Le nouvel ordre mondial post-1945

« Pendant près d’un demi-siècle, la guerre froide ne tourna jamais à la guerre véritable ».

Hélène Carrère D’Encausse.

Dans le cadre de la Guerre Froide l'Allemagne de l'Ouest devient la vassale des Américains, lorsque la France passe du statut d'alliée à celui de rivale
Le Check-point Charlie est le lieu de passage emblématique entre le Bloc de l’Est et le Bloc de l’Ouest.

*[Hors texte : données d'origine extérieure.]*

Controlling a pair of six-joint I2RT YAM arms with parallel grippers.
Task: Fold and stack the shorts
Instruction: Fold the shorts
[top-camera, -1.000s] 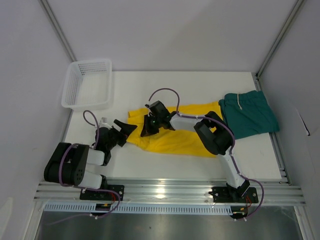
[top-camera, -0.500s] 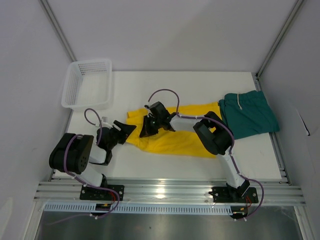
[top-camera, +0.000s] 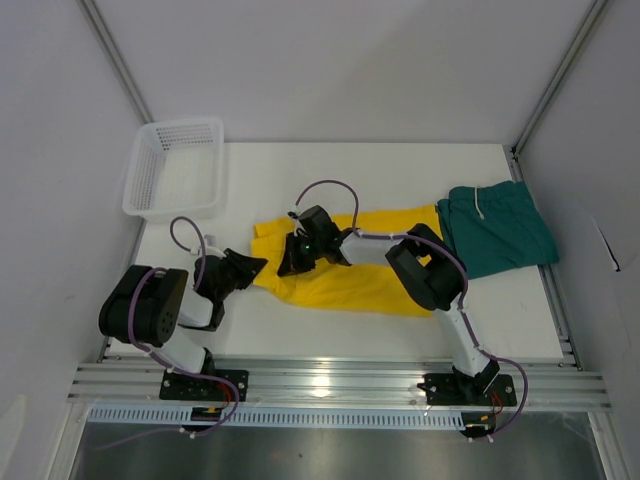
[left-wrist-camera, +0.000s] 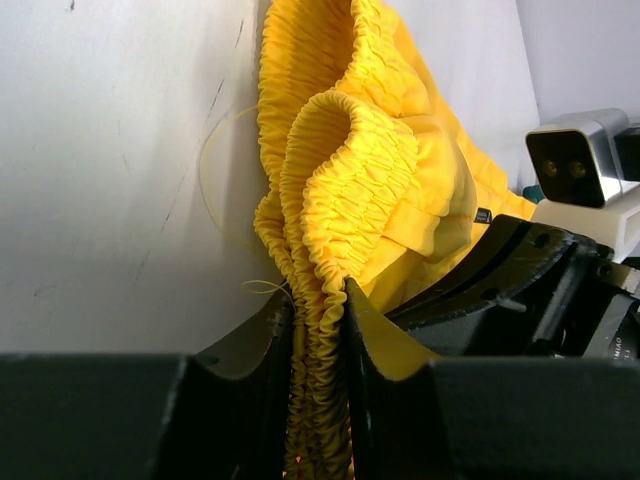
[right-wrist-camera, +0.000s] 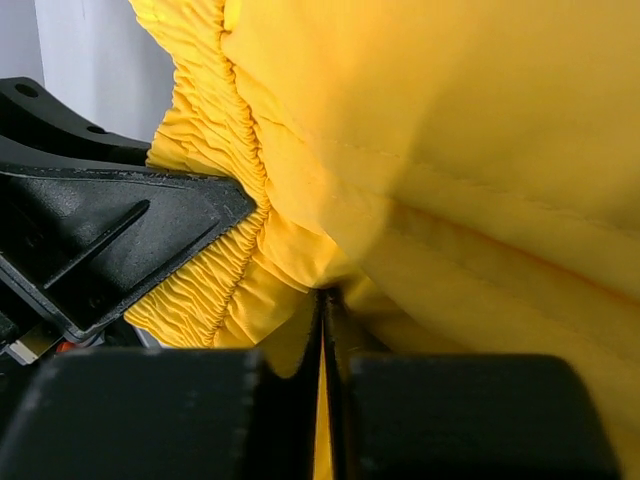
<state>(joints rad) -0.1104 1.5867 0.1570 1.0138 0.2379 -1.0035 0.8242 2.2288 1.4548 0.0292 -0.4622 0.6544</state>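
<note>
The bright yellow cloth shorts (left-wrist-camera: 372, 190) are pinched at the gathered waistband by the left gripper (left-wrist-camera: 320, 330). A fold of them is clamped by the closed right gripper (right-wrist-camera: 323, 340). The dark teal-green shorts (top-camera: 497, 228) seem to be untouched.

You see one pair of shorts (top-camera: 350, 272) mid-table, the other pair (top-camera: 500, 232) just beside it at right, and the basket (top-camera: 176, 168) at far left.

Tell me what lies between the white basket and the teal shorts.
In the top view, the yellow shorts lie between the white basket and teal shorts, with both grippers on them.
</note>
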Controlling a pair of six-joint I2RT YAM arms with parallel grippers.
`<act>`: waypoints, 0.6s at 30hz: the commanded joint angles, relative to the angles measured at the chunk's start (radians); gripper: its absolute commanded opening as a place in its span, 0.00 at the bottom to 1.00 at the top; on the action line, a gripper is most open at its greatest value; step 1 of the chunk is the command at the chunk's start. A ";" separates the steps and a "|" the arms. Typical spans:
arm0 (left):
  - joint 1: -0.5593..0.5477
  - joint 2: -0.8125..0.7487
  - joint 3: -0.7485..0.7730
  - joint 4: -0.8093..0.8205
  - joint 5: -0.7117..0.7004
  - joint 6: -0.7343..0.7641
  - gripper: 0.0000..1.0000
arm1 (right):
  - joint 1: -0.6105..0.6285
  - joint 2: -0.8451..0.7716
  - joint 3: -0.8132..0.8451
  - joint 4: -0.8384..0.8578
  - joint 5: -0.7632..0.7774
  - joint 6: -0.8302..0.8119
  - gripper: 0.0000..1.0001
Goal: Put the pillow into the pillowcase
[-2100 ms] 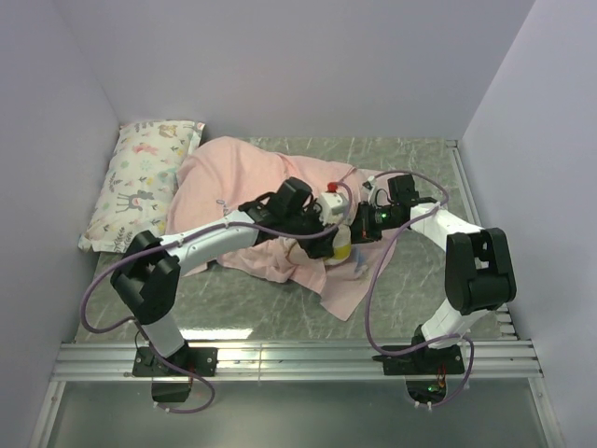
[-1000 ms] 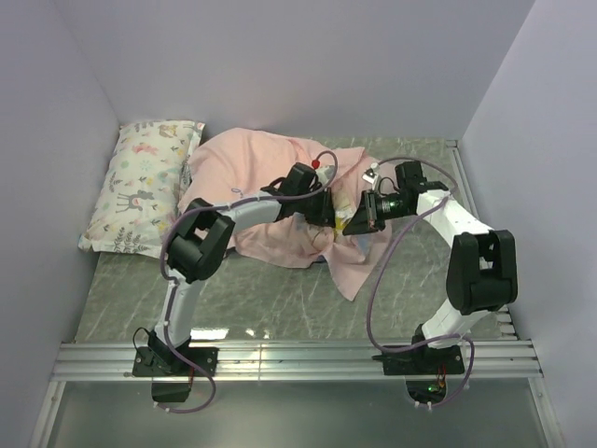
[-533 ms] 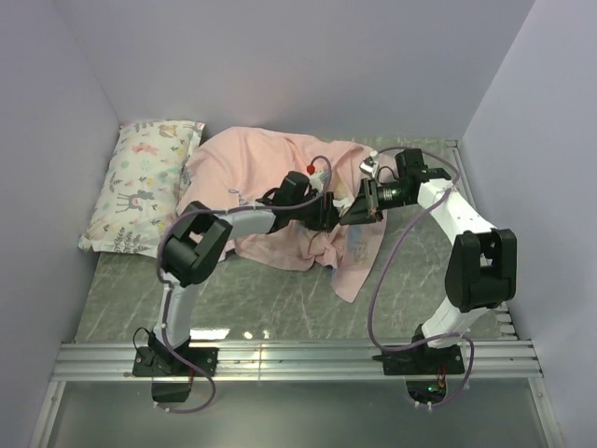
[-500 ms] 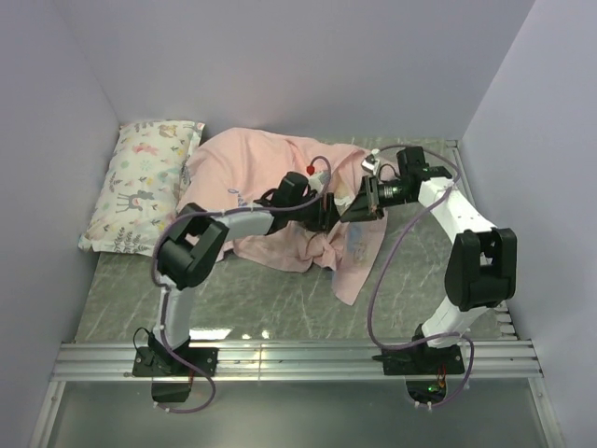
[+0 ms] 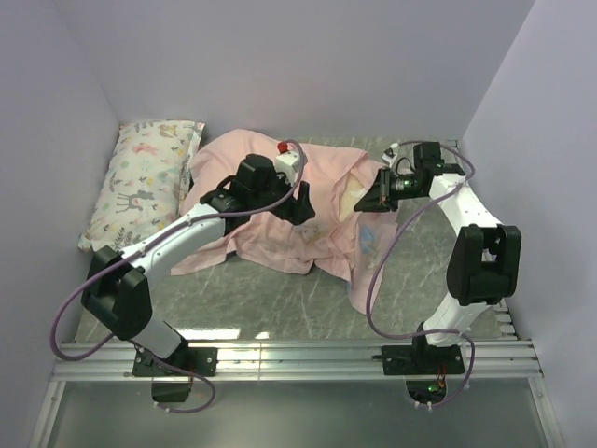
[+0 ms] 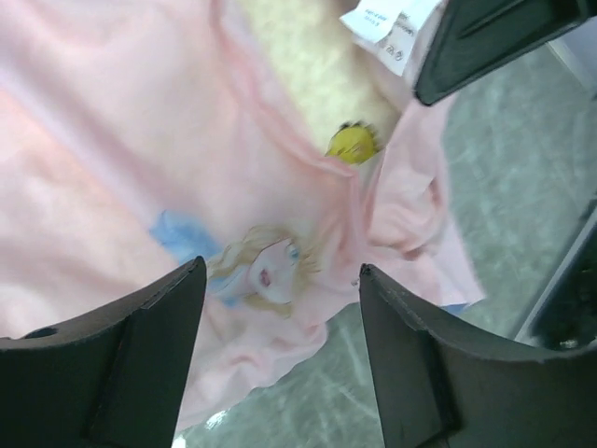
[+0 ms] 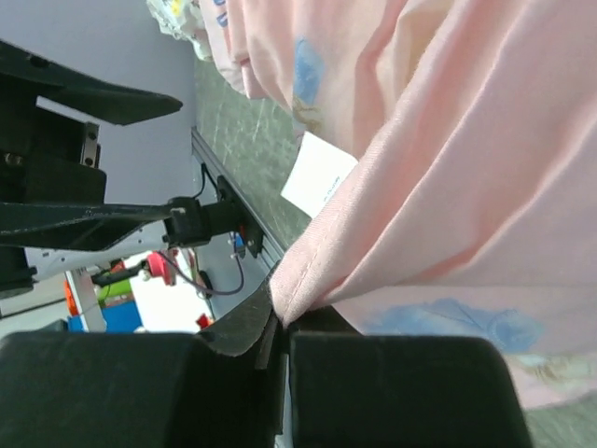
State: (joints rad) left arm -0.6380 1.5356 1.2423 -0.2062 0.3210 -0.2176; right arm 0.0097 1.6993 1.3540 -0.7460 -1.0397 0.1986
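The pale pink pillowcase (image 5: 266, 177) lies bunched over the middle of the table, with its Elsa picture (image 6: 261, 266) showing in the left wrist view. The cream dimpled pillow (image 5: 347, 198) shows only at the case's right opening; its yellow logo (image 6: 353, 143) peeks out there. My left gripper (image 5: 300, 205) is open and empty, hovering above the case (image 6: 280, 359). My right gripper (image 5: 380, 199) is shut on the pillowcase hem (image 7: 308, 280) and holds that edge up at the right (image 7: 283, 322). A white care tag (image 7: 317, 173) hangs from the hem.
A smaller white pillow with animal-and-flower print (image 5: 140, 191) lies along the left wall. Grey walls close in the back and both sides. The green marbled table (image 5: 280, 299) shows in front of the case. A metal rail (image 5: 298, 359) runs along the near edge.
My left gripper has drawn back out of the folds at the opening and moved left and up, open. My right gripper has carried the hem up and to the back right.
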 commanded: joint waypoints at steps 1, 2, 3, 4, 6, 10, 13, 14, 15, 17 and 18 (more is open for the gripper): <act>-0.006 0.035 0.026 -0.118 -0.108 0.106 0.71 | 0.036 0.037 -0.070 0.077 0.009 0.035 0.00; -0.006 0.044 0.026 -0.107 -0.094 0.103 0.70 | 0.050 0.046 -0.084 0.109 0.018 0.042 0.00; -0.006 0.058 0.025 -0.092 -0.067 0.087 0.69 | 0.061 0.069 -0.099 0.122 0.030 0.050 0.00; -0.005 0.066 0.025 -0.049 -0.038 0.075 0.69 | 0.079 0.082 -0.102 0.131 0.035 0.048 0.00; -0.011 0.105 0.046 -0.015 0.012 0.037 0.67 | 0.084 0.115 -0.096 0.120 0.043 0.039 0.00; -0.026 0.196 0.103 0.013 0.046 -0.022 0.67 | 0.058 0.096 -0.104 0.073 0.041 -0.002 0.00; -0.045 0.239 0.106 0.088 0.075 -0.052 0.69 | 0.055 0.068 -0.110 0.045 0.043 -0.022 0.00; -0.058 0.262 0.112 0.114 0.081 -0.057 0.70 | 0.056 0.057 -0.116 0.048 0.040 -0.019 0.00; -0.063 0.273 0.126 0.122 0.081 -0.063 0.70 | 0.056 0.053 -0.119 0.050 0.041 -0.013 0.00; -0.071 0.306 0.138 0.137 0.084 -0.071 0.70 | 0.055 0.042 -0.122 0.060 0.041 -0.005 0.00; -0.071 0.316 0.143 0.155 0.092 -0.083 0.70 | 0.056 0.039 -0.119 0.057 0.043 -0.008 0.00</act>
State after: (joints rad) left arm -0.6952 1.8313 1.3300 -0.1509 0.3664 -0.2588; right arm 0.0692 1.7988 1.2366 -0.6838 -0.9989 0.2050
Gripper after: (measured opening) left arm 0.702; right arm 0.011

A partir de 1945, un nouvel ordre mondial se dessina. Le monde de l’économie de marché libre était dominé par les États-Unis d’Amérique, et le bloc de l’URSS, pratiquant un capitalisme d’État, était dominé par la Russie. Officiellement, la nouvelle menace pour le monde libre n’était donc plus le nazisme, ni le fascisme, mais le totalitarisme soviétique. C’est dans ce contexte qu’en 1949, les États-Unis et leurs alliés européens créèrent l’organisation politico-militaire de défense collective, l’Organisation du Traité de l’Atlantique Nord (OTAN). Elle visait à assurer la sécurité nord-américaine et européenne, face au despotisme rouge. Ce qui s’inscrivait pleinement dans la logique propre à la doctrine du containment de l’administration Truman. Le 4 avril, à l’occasion de la signature du Traité, le président américain de l’époque, pour définir cette organisation dite de défense collective, s’était exprimé comme suit :  « Un programme contre les dangers d’agressions à l’encontre des Nations aimant la liberté, en s’accordant avec certaines d’entre elles, sur un accord commun visant à renforcer la sécurité de la zone Nord-Atlantique ». Ainsi, à l’Ouest, se dessinait un nouvel ordre mondial américano-centré, coalisé contre la menace soviétique.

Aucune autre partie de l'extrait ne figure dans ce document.